- **Your task**
Every word of the data below has to be copied faithfully.

- **Available data**
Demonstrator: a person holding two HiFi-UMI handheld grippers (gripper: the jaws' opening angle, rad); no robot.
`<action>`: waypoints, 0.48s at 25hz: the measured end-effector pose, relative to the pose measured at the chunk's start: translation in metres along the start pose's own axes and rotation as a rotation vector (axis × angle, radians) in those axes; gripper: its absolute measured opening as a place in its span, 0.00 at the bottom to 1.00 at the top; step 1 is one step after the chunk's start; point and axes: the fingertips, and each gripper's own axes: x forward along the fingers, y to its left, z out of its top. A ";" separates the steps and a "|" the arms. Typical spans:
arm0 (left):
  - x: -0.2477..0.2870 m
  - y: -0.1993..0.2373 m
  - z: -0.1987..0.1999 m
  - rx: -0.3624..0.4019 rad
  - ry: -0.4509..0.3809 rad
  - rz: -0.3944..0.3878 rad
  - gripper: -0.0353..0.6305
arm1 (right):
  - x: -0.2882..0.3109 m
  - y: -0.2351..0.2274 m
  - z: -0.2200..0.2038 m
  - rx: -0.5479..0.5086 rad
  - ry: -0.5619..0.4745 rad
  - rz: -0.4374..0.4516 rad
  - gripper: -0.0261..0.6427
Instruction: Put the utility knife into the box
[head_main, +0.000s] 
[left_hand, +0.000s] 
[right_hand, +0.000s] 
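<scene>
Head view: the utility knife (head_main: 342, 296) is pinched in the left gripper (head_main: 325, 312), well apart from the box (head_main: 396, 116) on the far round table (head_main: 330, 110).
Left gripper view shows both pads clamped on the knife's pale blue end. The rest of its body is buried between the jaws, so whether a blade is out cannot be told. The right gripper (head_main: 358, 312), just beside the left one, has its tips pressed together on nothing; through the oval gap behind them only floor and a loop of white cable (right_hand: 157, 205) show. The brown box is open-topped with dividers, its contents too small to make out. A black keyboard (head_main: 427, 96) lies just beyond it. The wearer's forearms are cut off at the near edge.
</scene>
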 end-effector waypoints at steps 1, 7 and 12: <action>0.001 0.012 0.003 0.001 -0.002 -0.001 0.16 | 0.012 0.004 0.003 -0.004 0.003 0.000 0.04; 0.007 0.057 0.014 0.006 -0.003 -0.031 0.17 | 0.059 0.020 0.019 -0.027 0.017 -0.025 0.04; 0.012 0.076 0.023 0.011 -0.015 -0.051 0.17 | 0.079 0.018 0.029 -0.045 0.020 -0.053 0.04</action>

- **Task solution**
Demonstrator: a person holding two HiFi-UMI handheld grippers (gripper: the jaws' opening angle, rad); no robot.
`<action>`: waypoints, 0.48s at 25hz: the measured end-effector pose, relative to the pose measured at the chunk's start: translation in metres along the start pose's own axes and rotation as a rotation vector (axis × angle, radians) in those axes; gripper: its absolute measured opening as a place in its span, 0.00 at the bottom to 1.00 at the top; step 1 is one step after the chunk's start; point and axes: the fingertips, and each gripper's own axes: x forward along the fingers, y to its left, z out of its top. A ";" separates the steps and a "|" the arms. Typical spans:
arm0 (left):
  - x: -0.2477..0.2870 m
  - y: -0.1993..0.2373 m
  - z: -0.1987..0.1999 m
  - rx: -0.3624..0.4019 rad
  - ry: -0.4509..0.3809 rad
  - rz: -0.3944..0.3878 rad
  - gripper: -0.0353..0.6305
arm1 (right):
  - x: -0.2882..0.3109 m
  - y: -0.2351..0.2274 m
  - z: -0.2200..0.2038 m
  - rx: -0.5479..0.5086 rad
  - ry: -0.5619..0.4745 rad
  - rz: -0.4374..0.4516 rad
  - gripper: -0.0261..0.6427
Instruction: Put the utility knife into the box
[head_main, +0.000s] 
[left_hand, +0.000s] 
[right_hand, +0.000s] 
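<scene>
Head view: the utility knife (head_main: 342, 296) is pinched in the left gripper (head_main: 325, 312), well apart from the box (head_main: 396, 116) on the far round table (head_main: 330, 110).
Left gripper view shows both pads clamped on the knife's pale blue end. The rest of its body is buried between the jaws, so whether a blade is out cannot be told. The right gripper (head_main: 358, 312), just beside the left one, has its tips pressed together on nothing; through the oval gap behind them only floor and a loop of white cable (right_hand: 157, 205) show. The brown box is open-topped with dividers, its contents too small to make out. A black keyboard (head_main: 427, 96) lies just beyond it. The wearer's forearms are cut off at the near edge.
</scene>
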 end-effector waypoints at steps 1, 7 and 12: <action>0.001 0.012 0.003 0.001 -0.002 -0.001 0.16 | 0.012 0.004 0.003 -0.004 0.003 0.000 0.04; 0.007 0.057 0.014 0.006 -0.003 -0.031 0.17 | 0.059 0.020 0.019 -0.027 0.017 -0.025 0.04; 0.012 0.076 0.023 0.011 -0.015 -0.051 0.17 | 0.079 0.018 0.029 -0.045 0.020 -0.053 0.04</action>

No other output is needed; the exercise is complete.